Your assignment - The lines to transcribe run from the top of the material below to the line with "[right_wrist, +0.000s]", inclusive. Leave the pictures behind.
---+---
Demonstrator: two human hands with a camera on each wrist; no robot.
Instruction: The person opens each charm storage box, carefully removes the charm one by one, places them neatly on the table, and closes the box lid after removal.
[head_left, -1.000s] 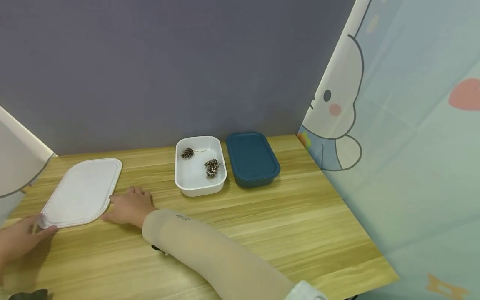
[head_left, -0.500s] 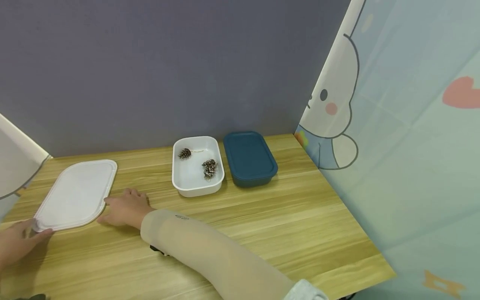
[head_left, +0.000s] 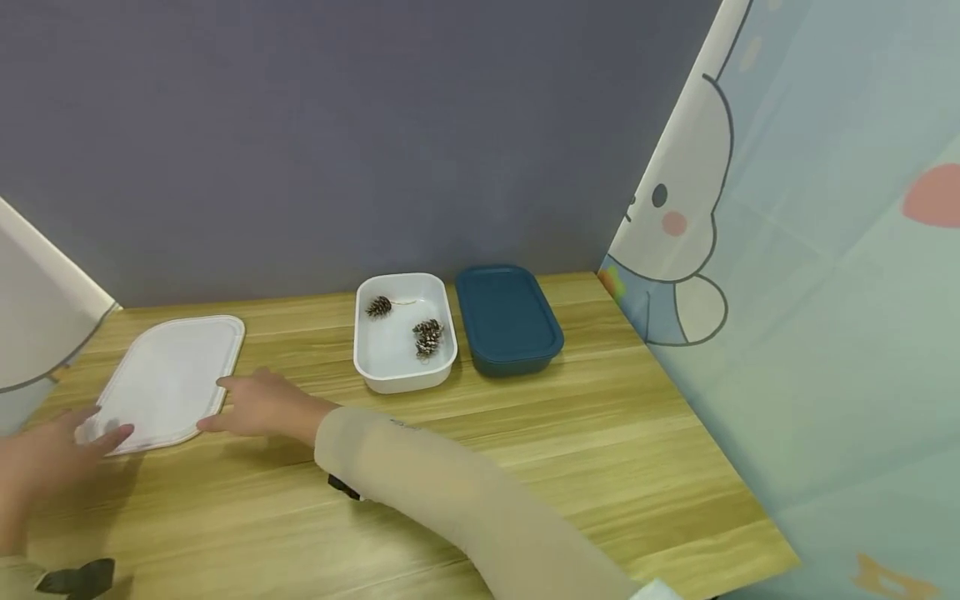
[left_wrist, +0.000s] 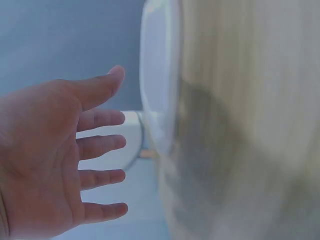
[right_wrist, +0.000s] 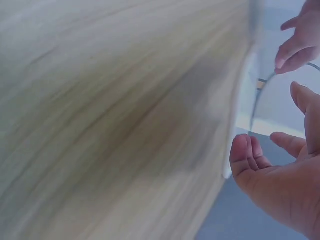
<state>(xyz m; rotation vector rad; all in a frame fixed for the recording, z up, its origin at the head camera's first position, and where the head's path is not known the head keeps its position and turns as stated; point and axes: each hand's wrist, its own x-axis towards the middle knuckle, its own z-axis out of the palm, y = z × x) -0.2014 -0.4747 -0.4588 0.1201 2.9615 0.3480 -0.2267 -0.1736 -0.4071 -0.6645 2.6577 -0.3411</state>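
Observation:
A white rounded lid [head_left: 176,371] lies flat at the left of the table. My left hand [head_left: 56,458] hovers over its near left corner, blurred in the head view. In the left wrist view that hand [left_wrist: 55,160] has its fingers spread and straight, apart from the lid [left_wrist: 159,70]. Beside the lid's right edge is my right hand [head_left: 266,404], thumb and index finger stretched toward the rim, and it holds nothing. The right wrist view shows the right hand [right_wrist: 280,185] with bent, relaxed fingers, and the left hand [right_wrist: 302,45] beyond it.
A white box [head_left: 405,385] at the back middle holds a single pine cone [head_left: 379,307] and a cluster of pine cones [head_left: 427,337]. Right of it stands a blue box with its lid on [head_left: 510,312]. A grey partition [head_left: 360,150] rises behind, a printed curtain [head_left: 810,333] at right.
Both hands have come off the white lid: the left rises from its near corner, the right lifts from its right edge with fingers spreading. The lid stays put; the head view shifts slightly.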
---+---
Answer to this task -
Demonstrator: two human hands with a camera on each wrist; no robot.
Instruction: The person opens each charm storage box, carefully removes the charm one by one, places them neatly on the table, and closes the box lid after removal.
[head_left, -1.000s] 
[head_left, -0.500s] 
[head_left, +0.000s] 
[left_wrist, +0.000s] 
[right_wrist, +0.000s] 

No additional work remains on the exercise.